> **How to complete this task**:
From the listing below, copy each line that holds "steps".

> **Given material**:
-*-*-
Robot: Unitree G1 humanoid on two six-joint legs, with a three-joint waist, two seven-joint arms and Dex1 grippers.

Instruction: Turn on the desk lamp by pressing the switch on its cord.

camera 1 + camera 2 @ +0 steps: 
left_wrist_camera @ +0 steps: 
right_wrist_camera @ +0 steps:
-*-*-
> **Written response**:
camera 1 + camera 2 @ +0 steps: 
left_wrist_camera @ +0 steps: 
right_wrist_camera @ +0 steps:

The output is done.